I think there are a few more options, but first, you need to acutely aware of the issue of OS thread safety. The SystemC kernel is not generally thread-safe unless you use async_request_update(), and a queue. I've done this several times.
That said you have several options:
Place software inside a SystemC SC_THREAD and provide convenience methods to initiate TLM transport calls. This is the simplest SystemC approach, but does not allow for modeling the actual CPU planned to be used and hence timing is not very accurate. This has the fastest performance from the SystemC point of view.
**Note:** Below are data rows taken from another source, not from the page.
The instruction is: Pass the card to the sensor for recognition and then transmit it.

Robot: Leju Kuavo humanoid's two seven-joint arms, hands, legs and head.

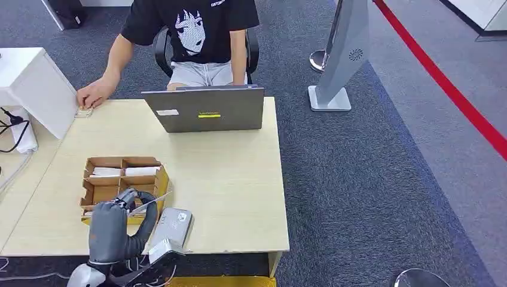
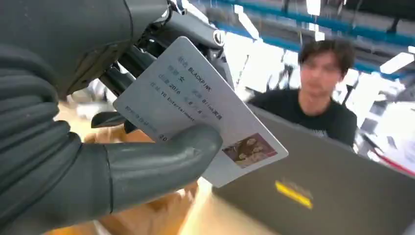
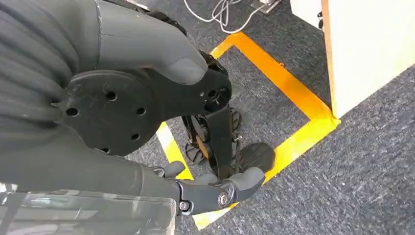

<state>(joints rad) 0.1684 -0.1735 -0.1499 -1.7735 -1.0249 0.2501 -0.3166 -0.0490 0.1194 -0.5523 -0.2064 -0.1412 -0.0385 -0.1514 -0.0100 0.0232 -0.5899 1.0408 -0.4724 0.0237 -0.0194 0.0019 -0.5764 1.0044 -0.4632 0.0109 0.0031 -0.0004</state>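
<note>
My left hand (image 1: 111, 229) is over the table's front edge, beside a cardboard compartment box (image 1: 122, 162). It pinches a white ID card (image 2: 195, 110) between thumb (image 2: 161, 161) and fingers; the card carries printed text and a small photo. From the head the card (image 1: 154, 201) looks like a thin edge, just above and left of the grey sensor (image 1: 173, 226) at the table's front. My right hand (image 3: 147, 107) hangs beside the table above the floor, fingers apart, holding nothing.
A grey laptop (image 1: 206, 110) stands at the table's far edge, with a seated person (image 1: 197, 36) behind it. The person's hand (image 1: 92, 94) rests near a white box (image 1: 33, 84) at far left. Yellow floor tape (image 3: 293, 103) runs by the table leg.
</note>
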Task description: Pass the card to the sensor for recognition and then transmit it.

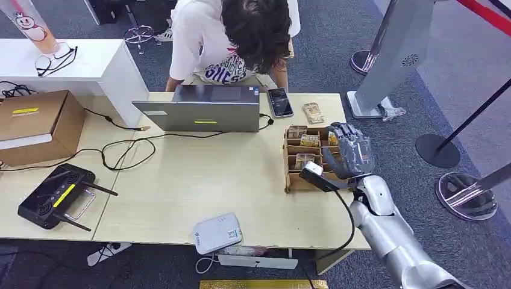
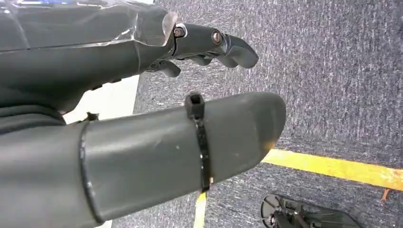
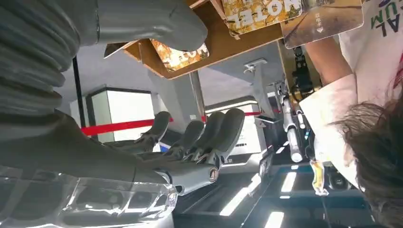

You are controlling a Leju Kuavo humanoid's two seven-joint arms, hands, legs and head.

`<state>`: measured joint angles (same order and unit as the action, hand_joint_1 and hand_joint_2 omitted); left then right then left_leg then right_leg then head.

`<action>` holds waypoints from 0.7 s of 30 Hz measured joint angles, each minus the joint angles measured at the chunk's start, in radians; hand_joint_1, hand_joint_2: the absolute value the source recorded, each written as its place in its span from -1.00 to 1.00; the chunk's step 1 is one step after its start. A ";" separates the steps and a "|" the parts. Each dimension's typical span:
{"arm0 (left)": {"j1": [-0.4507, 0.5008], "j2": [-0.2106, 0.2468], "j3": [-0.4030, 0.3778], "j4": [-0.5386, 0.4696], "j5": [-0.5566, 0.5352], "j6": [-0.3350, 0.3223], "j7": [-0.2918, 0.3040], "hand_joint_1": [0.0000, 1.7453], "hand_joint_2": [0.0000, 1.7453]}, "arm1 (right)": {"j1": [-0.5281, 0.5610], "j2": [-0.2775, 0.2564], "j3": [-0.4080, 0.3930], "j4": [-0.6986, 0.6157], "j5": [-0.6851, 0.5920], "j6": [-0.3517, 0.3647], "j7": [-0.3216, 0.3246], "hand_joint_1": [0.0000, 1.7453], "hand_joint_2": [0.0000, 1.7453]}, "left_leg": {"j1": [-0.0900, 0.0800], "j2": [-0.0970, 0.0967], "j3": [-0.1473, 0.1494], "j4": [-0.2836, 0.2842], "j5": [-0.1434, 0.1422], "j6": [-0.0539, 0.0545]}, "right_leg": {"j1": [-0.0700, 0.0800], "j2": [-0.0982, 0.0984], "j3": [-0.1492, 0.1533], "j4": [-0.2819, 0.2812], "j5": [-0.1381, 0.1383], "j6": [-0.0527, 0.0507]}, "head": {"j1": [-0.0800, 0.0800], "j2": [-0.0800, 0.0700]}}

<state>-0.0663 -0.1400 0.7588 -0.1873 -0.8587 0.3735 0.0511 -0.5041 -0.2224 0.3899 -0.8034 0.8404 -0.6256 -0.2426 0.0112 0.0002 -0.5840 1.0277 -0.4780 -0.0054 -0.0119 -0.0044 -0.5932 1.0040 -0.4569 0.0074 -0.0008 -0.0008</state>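
Observation:
A wooden card rack (image 1: 294, 181) stands on the right part of the table and holds several gold hotel cards (image 1: 309, 140). My right hand (image 1: 350, 150) hovers over the rack's right side, fingers spread, holding nothing. In the right wrist view the thumb (image 3: 157, 21) lies close by a card (image 3: 183, 55) in the rack (image 3: 237, 45), while the fingers (image 3: 209, 135) stand apart from it. The white card sensor (image 1: 217, 233) sits at the table's near edge. My left hand (image 2: 142, 142) hangs over grey carpet with nothing in it.
A person (image 1: 235, 36) leans over the far side of the table behind a laptop (image 1: 205, 108). A phone (image 1: 279, 102) and a loose card (image 1: 313, 112) lie beyond the rack. A black controller (image 1: 54, 195) and a cardboard box (image 1: 36, 123) sit at the left. Stanchions stand at the right.

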 joint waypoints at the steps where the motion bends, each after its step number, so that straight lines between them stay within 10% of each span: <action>1: 0.000 0.000 0.000 0.000 0.000 -0.001 -0.001 -1.00 -1.00 | 0.000 -0.002 0.001 0.000 -0.001 -0.002 0.001 -0.16 1.00 | 0.000 0.000 0.000 0.000 0.000 0.000 | 0.000 0.000 0.000 0.000 0.000 0.000 | 0.000 0.000; 21: 0.001 0.003 0.003 0.000 0.001 -0.003 -0.011 -1.00 -1.00 | 0.071 -0.072 0.011 -0.108 -0.020 0.003 0.024 -0.22 1.00 | 0.000 0.000 0.000 0.000 0.000 0.000 | 0.000 0.000 0.000 0.000 0.000 0.000 | 0.000 0.000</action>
<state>-0.0652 -0.1373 0.7614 -0.1873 -0.8579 0.3708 0.0401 -0.4335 -0.2945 0.4006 -0.9114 0.8202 -0.6222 -0.2186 0.0112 0.0003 -0.5839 1.0277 -0.4781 -0.0053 -0.0119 -0.0043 -0.5932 1.0039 -0.4569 0.0074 -0.0011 -0.0008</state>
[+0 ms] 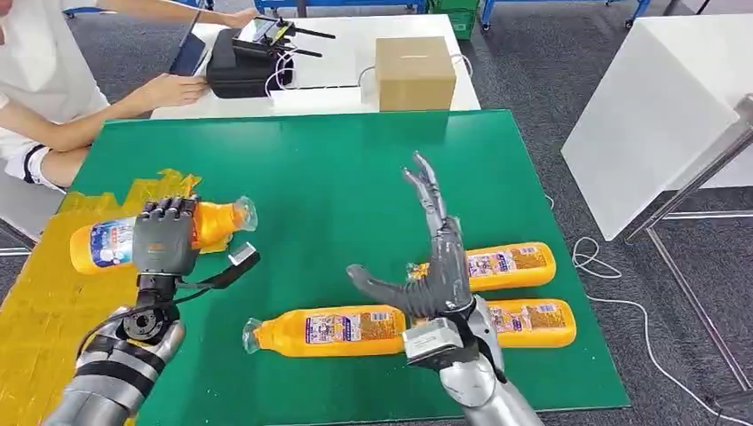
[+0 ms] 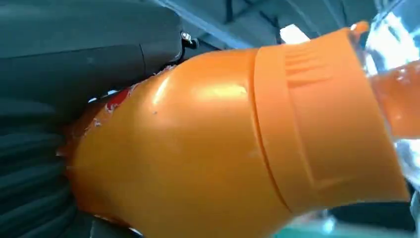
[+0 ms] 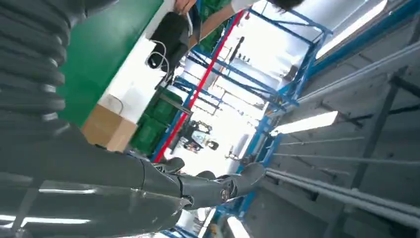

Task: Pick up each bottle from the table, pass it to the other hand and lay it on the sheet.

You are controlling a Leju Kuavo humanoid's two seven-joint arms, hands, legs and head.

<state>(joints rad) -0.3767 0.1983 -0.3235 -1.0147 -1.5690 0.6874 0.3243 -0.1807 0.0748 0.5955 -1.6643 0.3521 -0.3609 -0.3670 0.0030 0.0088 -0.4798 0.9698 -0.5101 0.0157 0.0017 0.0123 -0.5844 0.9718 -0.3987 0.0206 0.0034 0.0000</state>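
The left hand (image 1: pixel 165 238) holds one orange bottle (image 1: pixel 107 240) over the yellow sheet (image 1: pixel 44 302), not yet laid down, the right hand (image 1: pixel 435 257) is open and empty, and three bottles (image 1: pixel 328 330) remain on the green counter (image 1: pixel 337 169)

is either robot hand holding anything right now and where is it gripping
The left hand grips an orange plastic bottle around its middle; the right hand is open, holding nothing.

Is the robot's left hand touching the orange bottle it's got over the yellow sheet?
Touching. The head view shows the left hand wrapped around the orange bottle.
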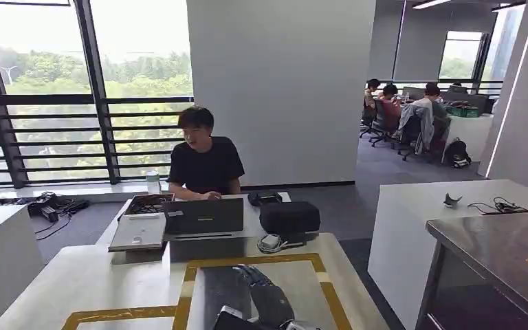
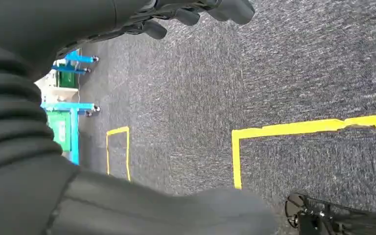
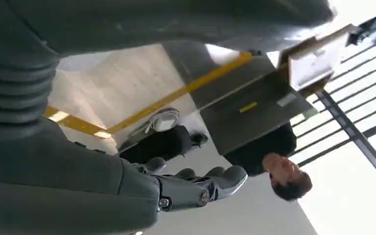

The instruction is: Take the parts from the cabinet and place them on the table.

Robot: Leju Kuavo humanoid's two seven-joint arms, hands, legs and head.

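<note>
Glossy pale table [image 1: 96, 282], yellow-taped rectangle

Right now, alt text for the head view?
The robot's right hand, empty with its fingers loosely extended, is raised over a pale table marked with yellow tape. At the far end a person sits behind a dark laptop, with a black case beside it. Large windows and an open office lie beyond.

Pale marbled table [image 1: 75, 282] w/ yellow tape border [image 1: 254, 260], dark grey laptop [image 1: 203, 216], black bag [image 1: 289, 217].
</note>
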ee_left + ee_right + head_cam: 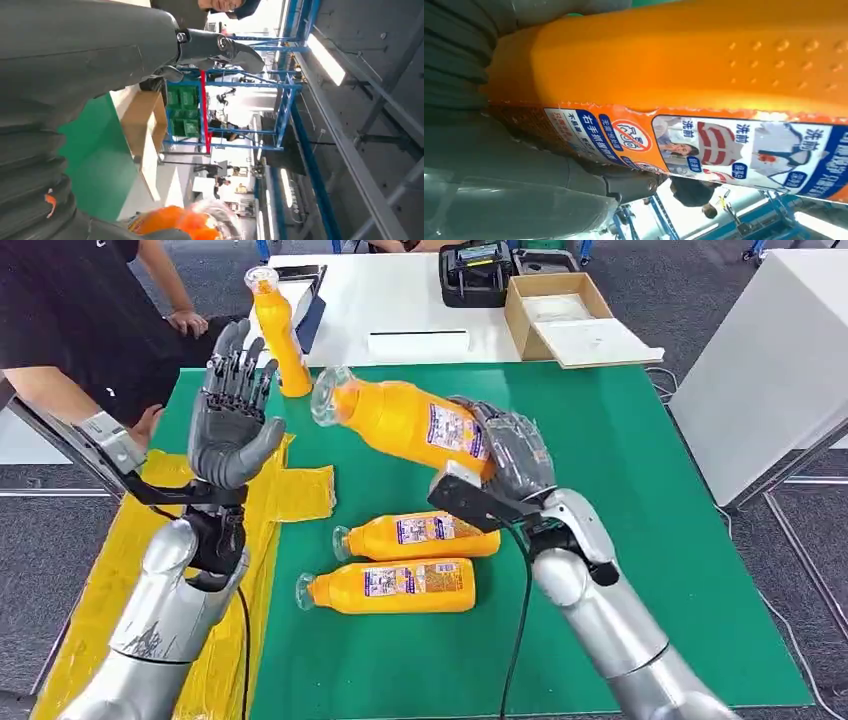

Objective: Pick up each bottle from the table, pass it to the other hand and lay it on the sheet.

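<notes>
Handover step, head view. The right hand [510,455] grasps the raised bottle [405,420] around its lower body, fingers wrapped over the label; the right wrist view shows the same hold at close range. The bottle hangs above the green surface [620,540], its long axis tilted, clear cap end pointing up and toward the left hand [232,415], base toward the right hand. The left hand is raised just beside the cap, palm facing the bottle, fingers released and spread, grasping nothing.

To pass well, the left hand should likely close around the bare upper body near the neck, clear of the right fingers, and the right hand should let go only once that hold is firm.

The yellow sheet [305,490] lies below the left hand. Beside the raised bottle, two bottles [400,565] lie flat under it and one standing bottle [280,335] is beyond its cap.
</notes>
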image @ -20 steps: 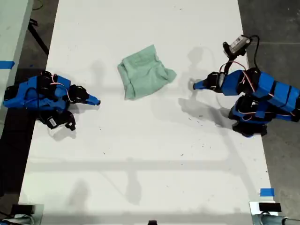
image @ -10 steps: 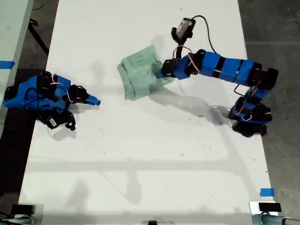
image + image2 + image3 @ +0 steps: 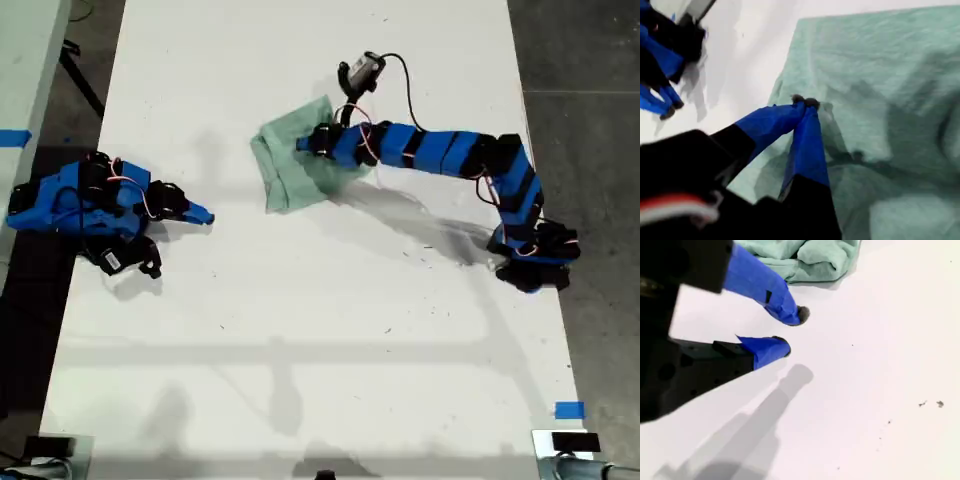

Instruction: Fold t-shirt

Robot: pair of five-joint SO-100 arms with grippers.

Place the software on a development board that has the target CPU and some type of communications to the machine where you will run SystemC. I generally use TCP/IP sockets. Replace the driver with a special socket call passing packets to to a remote machine and receiving back the response. On the SystemC side, create an OS thread to receive the socket and inject the message into SystemC via the async_request_update call and an unbounded STL queue or FIFO of some type. A TLM 1.0 FIFO might do. A receiving thread can then pass the data into the SystemC simulation and return the result. This is somewhat more overhead, but allows for a more accurate target CPU.
Obtain an ISS (Instruction Set Simulator) for the target processor and interface it to SystemC. This varies in complexity. You might look at existing models or talk with vendors such as Cadence or Mentor. Or perhaps your CPU vendor (e.g. Arm has some very nice models). As @Eyck suggested QEMU, DBT-RISE-RISCV. Also Gem5 (Google it).